**Source data:**
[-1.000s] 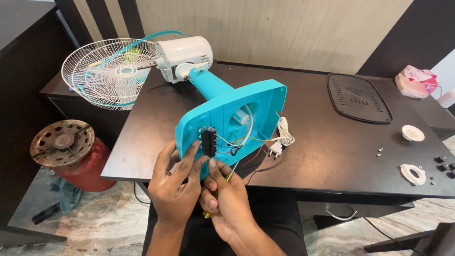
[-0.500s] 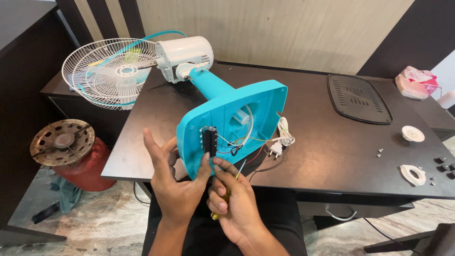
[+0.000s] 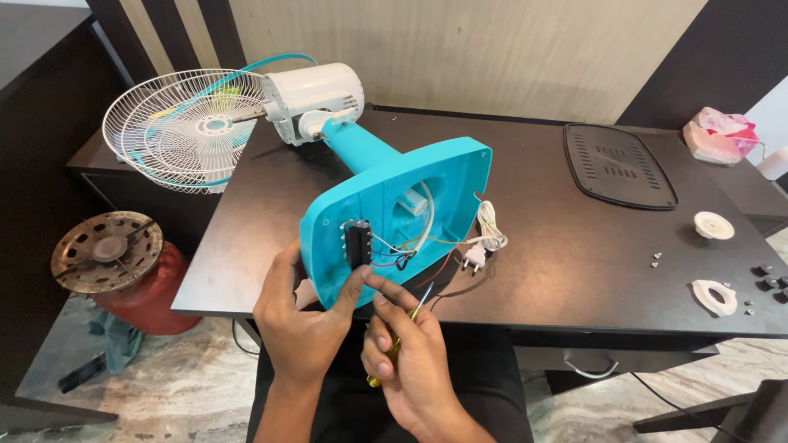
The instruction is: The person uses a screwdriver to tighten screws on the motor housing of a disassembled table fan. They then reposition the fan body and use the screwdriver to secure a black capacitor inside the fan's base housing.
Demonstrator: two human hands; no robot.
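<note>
While half hidden in the right hand (image 3: 414, 361), a screwdriver (image 3: 404, 336); left hand (image 3: 305, 328) clasping the fan base (image 3: 394, 217).

We see an evenly lit, fairly bright scene; soft light seems to fall from above. The dark bench (image 3: 574, 246) carries a dull sheen toward twelve o'clock, without hard glare. Shadows stay faint, deepest under the bench at six o'clock. Focus is sharp at centre; straight lines bow slightly toward three and nine o'clock. We notice no motion blur.
</note>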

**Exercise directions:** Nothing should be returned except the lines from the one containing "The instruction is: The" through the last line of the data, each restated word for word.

**Result of this exercise:**
The instruction is: The person uses a screwdriver to tighten screws on the motor housing of a disassembled table fan. They then reposition the fan body and use the screwdriver to secure a black capacitor inside the fan's base housing.
Demonstrator: two human hands; no robot.
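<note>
While half hidden in the right hand (image 3: 414, 361), a screwdriver (image 3: 404, 336); left hand (image 3: 305, 328) clasping the fan base (image 3: 394, 217).

We see an evenly lit, fairly bright scene; soft light seems to fall from above. The dark bench (image 3: 574, 246) carries a dull sheen toward twelve o'clock, without hard glare. Shadows stay faint, deepest under the bench at six o'clock. Focus is sharp at centre; straight lines bow slightly toward three and nine o'clock. We notice no motion blur.
</note>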

The full answer has been given.